Maintaining a stratum 1 ntp server with gps on a pi, pretty much every major upgrade breaks the time server in some way.
Frequently this means recompiling ntp or some other piece of software which does not, on the raspberry pi, have the correct options compiled in.
It usually takes an hour or two, sometimes more, to fix it on hardware this small.

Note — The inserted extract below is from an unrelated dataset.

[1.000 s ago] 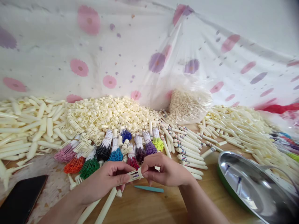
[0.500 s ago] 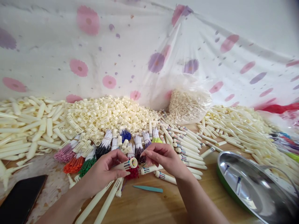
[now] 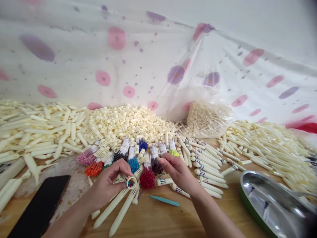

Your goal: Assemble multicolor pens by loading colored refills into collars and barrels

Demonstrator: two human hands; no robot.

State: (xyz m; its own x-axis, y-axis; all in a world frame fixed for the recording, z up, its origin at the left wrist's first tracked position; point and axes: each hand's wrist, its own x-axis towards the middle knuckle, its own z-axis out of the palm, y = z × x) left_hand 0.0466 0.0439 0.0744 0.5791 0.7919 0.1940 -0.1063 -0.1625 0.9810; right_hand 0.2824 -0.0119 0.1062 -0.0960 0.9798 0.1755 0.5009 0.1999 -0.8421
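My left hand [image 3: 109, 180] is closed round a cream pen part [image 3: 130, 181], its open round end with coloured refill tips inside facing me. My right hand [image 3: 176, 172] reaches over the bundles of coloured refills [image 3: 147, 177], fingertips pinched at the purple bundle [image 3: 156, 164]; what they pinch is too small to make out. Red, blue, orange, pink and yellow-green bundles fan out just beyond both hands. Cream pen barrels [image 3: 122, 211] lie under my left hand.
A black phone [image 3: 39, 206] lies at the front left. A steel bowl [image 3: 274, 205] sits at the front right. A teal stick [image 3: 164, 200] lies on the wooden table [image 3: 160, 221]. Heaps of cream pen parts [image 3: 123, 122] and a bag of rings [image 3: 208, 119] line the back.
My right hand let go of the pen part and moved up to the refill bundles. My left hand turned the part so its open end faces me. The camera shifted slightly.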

IMO this is why you have 2 or more stratum 1 servers for your local network in a time-sensitive business setting.
If someone is making a stratum 1 time server on Linux of any kind, I'd suggest you take all this into account.

Just wanted to let you all know that we got a CentOS server up and going and we will be migrating to that. I don't have any doubt that if you were take a Ubuntu 16.04 box, set it up as a NTP server, and manually configure the other clients to use that box as the primary NTP server that it would work. I'm not even sure how these Calix devices query the server for time, but all that I know is that when I use the NTP Tool for Windows (http://www.ntp-time-server.com/ntp-server-tool.html) and point it at the 16.04 box, I don't get any more than 2-3 packets through out of 100. It's just a really weird thing that is going on. As for all of that info about the graph/data that ntpq outputs, that helps me understand NTP just a bit more. Thanks!